Лев наконец получил наследника, но поскольку он не был женат, мальчик был незаконнорожденным, и никакое хитроумное именование не могло этого изменить. Несмотря на весь окружающий его пурпур, Константин VII был некрещеным — как ни парадоксально, крещение ребенка, рожденного в четвертом браке, особо запрещалось теми самыми законами, что кодифицировал сам Лев. Если император не сможет сделать Константина признанным при жизни, все его усилия пропадут впустую, а империя будет обречена на конфликты вокруг престолонаследования. Обратившись к патриарху Николаю, Лев приложил все возможные усилия, горячими мольбами и толикой шантажа сумев добиться соглашения: он прогонит Зою из дворца и обязуется больше никогда с ней не видеться — а в обмен Николай окрестит Константина в Софийском соборе.

Зоя быстро собрала свои вещи, была проведена должная церемония, но Лев не собирался выполнять свою часть сделки. Спустя три дня после крещения Зоя тайно вернулась во дворец, и услужливый капеллан обвенчал ее с императором.

Когда вести о поступке Льва стали известны, в церкви разгорелись яростные споры. Разъяренный патриарх отказался признать этот брак и запер двери, когда император попытался войти в Софийский собор. Впрочем, Лев снова перехитрил своих противников. Когда церковные двери захлопнулись перед его лицом, он спокойно вернулся во дворец и обратился с письмом к папе. Он был хорошо осведомлен, что на варварском Западе, где смерть была слишком привычным событием, важные церковные деятели придерживались более прагматичных взглядов на вдовцов и повторное вступление в брак.
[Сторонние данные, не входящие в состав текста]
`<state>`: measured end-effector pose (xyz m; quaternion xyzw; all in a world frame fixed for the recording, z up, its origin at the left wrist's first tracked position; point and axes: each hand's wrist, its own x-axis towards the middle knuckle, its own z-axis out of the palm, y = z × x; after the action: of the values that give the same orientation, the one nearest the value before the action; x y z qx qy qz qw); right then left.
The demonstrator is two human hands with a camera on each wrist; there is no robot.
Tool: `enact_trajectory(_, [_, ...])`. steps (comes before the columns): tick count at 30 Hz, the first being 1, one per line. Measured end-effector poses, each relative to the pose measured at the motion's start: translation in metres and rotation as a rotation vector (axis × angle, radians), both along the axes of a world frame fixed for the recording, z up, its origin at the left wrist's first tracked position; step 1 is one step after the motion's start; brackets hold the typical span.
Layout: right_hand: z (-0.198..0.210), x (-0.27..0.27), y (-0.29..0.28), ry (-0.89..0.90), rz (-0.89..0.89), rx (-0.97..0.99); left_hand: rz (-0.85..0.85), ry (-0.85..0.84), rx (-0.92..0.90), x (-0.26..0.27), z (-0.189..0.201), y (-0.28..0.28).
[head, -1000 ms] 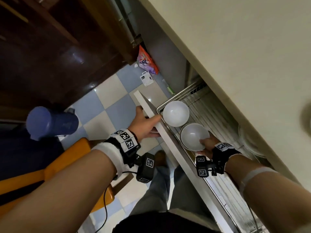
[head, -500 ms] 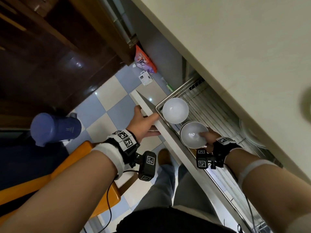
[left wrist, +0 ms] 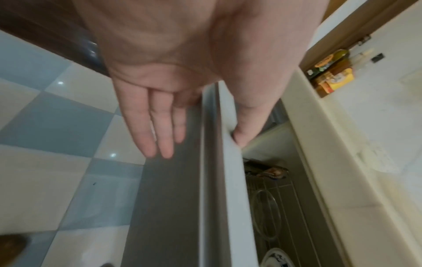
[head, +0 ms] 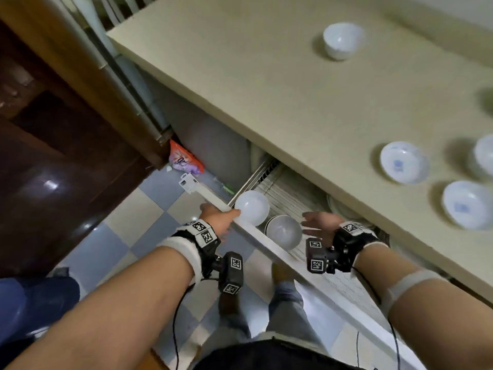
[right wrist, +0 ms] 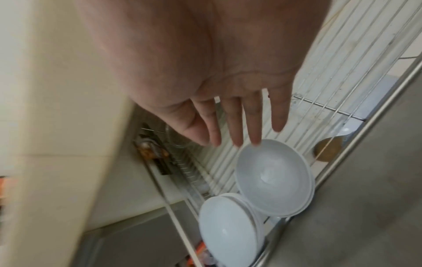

Более того, мудро обратившись к папе, когда его собственный патриарх во всеуслышание заявил о своей позиции, Лев дал понтифику прекрасную возможность укрепить папское верховенство. Папа, справедливо полагал он, не упустит такой возможности.

Вооруженный сдержанным одобрением папы, Лев действовал быстро. Патриарха арестовали по обвинению в заговоре и вынудили подписать акт отречения от сана. На замену ему Лев выбрал мягкого человека, который в принципе возражал против женитьбы, но готов был разрешить ее в конкретном случае в обмен на соответствующие уступки. Льву предстояло сделать публичное заявление об осуждении четвертых браков и до конца жизни входить в церковь как кающемуся грешнику, униженно стоя во время всех служб, на которых он присутствовал. Император был счастлив принять эти условия. В этот раз он сдержал свое слово, и церковь неохотно согласилась с его браком. Его сын, Константин VII, теперь был законнорожденным и признавался таковым в глазах всей империи. Спустя два года маленький мальчик был коронован в качестве соимператора, и лицо его появилось на монетах отца. Лев сделал все возможное, чтобы обеспечить мирную передачу власти.

Император прожил еще четыре года и после последней попытки вернуть власть над Критом 2 мая 912 года умер в своей постели. Он никогда не был великим военачальником — по правде говоря, он вообще никогда не водил войско в бой, — но благодаря своим кодексам законов оставил империю гораздо более сильной внутренне, чем когда принял. Благодаря необыкновенной силе воли он обеспечил империю наследником — дар, значение которого было трудно переоценить, — потому неудивительно, что самым долговечным его изображением оказалась мозаика над императорскими воротами собора Святой Софии. Там, в люнете над входом, куда ему запрещалось входить при жизни, император смирено склоняется перед престолом Господа, а Богородица выступает его защитницей. Он правил мудро и справедливо почти четверть столетия и, как полагало большинство его подданных, заслужил некоторое снисхождение.